An international thriller devolves into a fitful intellectual digression in Restivo’s rapidly changing story.

There is a mystery snuggled in among the sexual escapades and weight-lifting techniques in the first half of this novel. It appears that a shadowy, perhaps terror-driven, international organization is hungry to get its hands on Nikola Tesla’s (he of the alternating-current motor fame) lost papers, which contain coded information that may lead to dreadful consequences–consequences which are never fully explained to the reader. The thriller narrative is dappled by tangential dream sequences, mental gymnastics (“We need, for example, to be able to combine ideas from German philosophy, British economics, and Russian literature.”) and lots of sex. Every bus ride is a sexual adventure, every orgasm multiple. But the thriller element does exert pull; in particular, there is a weightless, reality-bending but brilliantly vivid deep-night execution followed by an encounter with the Minotaur in Chartres Cathedral’s labyrinth. The writing is guilty of occasional posturing, and the acrobatic wordplay serves little purpose, though the protagonist, Tony Conti, is upfront: “We’re real people who say and think what WE’VE experienced.” Or not. Abruptly and without resolution, the thriller is dropped as Restivo shifts the action to Tony’s postgraduate diaries. Here, again only more so, dreams, memories and yearnings are freely associated, the flux and meld of a wayward coming-of-intellectual-age story overburdened by the heavy breathing of anonymous sex of the Henry Miller variety, minus the soul-saving humor.
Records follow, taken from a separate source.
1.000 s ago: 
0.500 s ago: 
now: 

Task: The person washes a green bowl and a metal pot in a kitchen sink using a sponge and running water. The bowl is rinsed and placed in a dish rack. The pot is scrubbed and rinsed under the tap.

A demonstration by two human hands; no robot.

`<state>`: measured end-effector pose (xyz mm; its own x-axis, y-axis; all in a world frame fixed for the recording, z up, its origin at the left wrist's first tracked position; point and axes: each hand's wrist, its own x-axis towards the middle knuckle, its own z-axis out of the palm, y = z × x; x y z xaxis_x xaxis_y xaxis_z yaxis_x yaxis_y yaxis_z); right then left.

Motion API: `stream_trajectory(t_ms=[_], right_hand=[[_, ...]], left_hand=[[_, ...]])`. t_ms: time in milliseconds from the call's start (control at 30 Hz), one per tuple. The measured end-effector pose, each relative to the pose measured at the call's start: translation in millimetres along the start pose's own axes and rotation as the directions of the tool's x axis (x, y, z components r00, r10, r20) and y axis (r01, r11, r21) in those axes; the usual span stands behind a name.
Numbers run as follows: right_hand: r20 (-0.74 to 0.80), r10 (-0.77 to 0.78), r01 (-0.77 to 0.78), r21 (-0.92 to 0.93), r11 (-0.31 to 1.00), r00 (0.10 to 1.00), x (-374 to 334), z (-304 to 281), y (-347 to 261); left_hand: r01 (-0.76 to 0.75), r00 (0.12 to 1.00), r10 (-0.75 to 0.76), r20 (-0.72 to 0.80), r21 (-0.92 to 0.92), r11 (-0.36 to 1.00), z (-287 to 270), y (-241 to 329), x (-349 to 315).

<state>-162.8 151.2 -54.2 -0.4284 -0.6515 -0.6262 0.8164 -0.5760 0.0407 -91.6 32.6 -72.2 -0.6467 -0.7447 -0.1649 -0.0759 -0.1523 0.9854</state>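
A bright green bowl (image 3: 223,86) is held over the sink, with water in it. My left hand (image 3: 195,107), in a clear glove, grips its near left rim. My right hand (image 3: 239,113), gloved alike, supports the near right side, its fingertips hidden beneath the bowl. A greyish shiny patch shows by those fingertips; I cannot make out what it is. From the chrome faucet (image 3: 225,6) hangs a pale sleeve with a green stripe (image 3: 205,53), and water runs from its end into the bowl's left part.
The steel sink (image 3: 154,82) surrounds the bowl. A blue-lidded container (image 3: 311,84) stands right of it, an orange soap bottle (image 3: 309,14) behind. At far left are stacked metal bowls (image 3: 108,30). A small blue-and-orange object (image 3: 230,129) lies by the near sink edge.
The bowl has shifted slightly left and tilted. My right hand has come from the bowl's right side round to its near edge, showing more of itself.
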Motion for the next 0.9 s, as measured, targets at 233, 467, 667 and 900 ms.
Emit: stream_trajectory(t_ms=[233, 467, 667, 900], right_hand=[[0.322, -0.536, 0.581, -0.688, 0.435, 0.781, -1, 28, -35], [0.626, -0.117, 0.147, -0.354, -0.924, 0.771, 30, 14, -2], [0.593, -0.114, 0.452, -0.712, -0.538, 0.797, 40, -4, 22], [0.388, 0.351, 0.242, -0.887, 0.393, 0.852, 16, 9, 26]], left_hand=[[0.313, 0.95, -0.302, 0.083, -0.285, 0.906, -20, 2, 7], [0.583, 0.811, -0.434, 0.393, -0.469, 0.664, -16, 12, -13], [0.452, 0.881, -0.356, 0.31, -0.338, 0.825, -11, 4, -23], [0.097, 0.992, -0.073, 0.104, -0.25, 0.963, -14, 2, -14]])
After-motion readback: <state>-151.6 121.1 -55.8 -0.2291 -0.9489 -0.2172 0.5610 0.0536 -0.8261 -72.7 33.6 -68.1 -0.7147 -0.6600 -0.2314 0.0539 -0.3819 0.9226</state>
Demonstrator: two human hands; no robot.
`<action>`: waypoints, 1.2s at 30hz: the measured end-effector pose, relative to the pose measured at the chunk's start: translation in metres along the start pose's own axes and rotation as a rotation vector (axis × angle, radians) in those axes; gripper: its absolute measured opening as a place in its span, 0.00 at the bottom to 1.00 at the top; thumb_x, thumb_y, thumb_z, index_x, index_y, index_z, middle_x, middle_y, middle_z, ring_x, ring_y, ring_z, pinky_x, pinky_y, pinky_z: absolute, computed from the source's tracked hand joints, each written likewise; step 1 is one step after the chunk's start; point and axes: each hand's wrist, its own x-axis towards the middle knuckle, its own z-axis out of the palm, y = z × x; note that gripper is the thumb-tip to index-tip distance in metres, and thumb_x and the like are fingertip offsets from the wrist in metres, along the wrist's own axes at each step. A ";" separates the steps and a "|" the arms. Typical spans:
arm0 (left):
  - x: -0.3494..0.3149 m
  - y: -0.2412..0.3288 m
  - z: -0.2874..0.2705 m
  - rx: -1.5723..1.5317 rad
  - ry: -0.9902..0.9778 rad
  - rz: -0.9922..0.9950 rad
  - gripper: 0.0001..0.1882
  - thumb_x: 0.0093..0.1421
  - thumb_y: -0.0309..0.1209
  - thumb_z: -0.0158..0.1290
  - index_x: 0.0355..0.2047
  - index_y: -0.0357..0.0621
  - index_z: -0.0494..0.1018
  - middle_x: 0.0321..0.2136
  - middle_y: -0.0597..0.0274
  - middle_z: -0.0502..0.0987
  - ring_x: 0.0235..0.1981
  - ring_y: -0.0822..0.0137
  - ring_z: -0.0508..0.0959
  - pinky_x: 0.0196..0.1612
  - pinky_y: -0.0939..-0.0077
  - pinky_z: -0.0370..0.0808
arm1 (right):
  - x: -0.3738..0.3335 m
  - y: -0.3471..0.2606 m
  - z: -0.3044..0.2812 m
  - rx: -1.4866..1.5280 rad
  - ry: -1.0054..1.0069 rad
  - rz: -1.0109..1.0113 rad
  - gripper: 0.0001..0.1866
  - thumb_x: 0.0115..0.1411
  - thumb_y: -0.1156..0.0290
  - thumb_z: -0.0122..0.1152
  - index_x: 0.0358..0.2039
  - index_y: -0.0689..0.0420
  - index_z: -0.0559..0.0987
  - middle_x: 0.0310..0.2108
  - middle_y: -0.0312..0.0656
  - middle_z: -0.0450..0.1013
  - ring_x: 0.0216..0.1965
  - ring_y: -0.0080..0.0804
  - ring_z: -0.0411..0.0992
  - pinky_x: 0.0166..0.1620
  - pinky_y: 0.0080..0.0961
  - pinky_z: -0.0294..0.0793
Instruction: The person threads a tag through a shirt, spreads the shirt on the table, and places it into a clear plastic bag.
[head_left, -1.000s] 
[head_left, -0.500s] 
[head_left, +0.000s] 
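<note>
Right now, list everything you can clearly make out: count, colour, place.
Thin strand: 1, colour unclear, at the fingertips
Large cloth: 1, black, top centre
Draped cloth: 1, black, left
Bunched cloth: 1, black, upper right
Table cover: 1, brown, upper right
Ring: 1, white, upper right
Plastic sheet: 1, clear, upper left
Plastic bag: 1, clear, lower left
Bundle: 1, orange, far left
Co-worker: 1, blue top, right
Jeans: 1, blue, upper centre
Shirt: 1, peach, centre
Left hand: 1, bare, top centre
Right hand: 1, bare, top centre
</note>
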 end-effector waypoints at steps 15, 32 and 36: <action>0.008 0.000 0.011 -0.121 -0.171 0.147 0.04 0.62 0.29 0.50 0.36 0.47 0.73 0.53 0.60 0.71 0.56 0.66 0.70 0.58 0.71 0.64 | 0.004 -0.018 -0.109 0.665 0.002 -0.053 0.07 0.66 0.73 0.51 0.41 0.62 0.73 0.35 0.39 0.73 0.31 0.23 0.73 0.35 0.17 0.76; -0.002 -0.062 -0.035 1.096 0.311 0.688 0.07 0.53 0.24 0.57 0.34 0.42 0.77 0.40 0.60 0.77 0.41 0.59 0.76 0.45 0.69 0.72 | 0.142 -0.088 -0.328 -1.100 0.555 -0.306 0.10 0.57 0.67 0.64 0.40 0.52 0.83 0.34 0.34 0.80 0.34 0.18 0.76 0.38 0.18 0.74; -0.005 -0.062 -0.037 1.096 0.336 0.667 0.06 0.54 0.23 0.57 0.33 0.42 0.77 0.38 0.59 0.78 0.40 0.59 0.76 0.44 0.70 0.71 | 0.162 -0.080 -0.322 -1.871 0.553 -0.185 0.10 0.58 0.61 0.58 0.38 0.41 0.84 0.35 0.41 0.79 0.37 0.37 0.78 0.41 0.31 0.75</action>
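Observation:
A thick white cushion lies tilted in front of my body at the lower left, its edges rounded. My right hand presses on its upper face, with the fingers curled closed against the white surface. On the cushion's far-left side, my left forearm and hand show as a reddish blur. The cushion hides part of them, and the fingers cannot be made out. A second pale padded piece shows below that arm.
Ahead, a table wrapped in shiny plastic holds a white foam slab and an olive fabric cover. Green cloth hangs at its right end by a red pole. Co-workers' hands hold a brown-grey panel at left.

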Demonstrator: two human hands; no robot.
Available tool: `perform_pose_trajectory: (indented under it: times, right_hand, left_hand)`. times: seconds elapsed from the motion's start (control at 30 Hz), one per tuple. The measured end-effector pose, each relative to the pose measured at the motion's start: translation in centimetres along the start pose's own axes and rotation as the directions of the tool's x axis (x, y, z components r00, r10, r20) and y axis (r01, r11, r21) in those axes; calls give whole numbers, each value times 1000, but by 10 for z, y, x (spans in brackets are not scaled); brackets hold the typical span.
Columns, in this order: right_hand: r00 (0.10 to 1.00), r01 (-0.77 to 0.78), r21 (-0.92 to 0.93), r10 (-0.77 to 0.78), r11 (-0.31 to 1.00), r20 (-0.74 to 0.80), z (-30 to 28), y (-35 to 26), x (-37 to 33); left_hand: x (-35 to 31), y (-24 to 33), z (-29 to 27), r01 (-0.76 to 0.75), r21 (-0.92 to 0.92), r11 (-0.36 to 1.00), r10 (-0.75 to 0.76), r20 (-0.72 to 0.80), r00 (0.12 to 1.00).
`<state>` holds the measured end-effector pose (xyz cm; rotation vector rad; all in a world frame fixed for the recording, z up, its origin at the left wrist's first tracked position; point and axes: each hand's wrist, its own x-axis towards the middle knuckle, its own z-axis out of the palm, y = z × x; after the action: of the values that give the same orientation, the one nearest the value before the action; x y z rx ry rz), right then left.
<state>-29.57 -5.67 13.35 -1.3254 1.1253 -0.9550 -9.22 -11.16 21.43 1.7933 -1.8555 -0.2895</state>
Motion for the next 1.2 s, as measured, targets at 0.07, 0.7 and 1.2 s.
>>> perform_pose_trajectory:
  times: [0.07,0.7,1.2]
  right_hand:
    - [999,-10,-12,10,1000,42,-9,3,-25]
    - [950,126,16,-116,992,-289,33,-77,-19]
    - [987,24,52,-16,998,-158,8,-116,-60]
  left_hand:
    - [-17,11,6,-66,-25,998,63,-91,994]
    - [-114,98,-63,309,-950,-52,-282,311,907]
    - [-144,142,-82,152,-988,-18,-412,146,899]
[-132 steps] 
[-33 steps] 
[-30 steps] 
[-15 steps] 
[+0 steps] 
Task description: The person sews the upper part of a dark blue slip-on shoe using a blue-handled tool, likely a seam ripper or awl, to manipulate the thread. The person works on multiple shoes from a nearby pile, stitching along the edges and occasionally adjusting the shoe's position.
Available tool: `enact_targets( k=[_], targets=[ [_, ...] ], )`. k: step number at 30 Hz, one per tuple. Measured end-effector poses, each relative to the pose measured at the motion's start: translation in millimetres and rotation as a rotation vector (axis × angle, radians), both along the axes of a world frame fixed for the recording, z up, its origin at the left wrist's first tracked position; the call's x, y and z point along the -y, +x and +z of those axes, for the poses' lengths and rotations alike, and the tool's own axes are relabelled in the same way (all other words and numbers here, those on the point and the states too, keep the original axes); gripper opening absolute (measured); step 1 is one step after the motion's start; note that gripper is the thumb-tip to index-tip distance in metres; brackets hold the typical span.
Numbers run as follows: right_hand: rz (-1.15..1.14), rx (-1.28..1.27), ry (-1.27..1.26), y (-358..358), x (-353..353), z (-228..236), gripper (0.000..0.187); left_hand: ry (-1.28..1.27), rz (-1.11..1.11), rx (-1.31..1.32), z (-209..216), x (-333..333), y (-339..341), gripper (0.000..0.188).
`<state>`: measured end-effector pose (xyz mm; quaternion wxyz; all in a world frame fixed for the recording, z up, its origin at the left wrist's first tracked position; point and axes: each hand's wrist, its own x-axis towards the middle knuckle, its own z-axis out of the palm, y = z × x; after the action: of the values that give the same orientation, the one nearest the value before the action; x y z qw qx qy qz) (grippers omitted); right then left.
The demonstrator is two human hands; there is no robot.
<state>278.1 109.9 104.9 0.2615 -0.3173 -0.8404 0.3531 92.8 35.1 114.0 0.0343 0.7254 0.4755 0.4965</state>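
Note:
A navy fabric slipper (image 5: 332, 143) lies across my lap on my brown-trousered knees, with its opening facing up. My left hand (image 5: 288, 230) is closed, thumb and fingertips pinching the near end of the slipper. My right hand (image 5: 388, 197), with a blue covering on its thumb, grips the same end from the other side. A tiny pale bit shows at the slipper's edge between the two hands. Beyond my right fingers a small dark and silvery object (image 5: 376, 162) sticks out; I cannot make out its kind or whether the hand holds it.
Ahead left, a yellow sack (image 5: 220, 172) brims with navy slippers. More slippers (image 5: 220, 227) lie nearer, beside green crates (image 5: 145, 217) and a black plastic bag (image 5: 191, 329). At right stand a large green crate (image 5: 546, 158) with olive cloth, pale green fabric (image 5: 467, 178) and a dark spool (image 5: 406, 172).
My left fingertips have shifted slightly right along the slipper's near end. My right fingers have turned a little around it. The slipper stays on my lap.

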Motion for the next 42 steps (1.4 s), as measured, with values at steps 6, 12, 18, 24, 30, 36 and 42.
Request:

The adrenalized diaries deliver a cracked portrait of Tony and are intensely, sometimes irksomely, full of themselves: “Had lunch with George P. yesterday … we talked about the problems of knowledge and being.” Or “I’ve invented something called ‘The Philosophy of Existential Unity,’” supporting snippets of anarchist poetry, touches of incest and fever-dream drivel (“Temperature over 100F stopped work at 3pm buses uptown and downtown with legs and a coke between them like a prick being blackballed by its mother under torrid skies…”)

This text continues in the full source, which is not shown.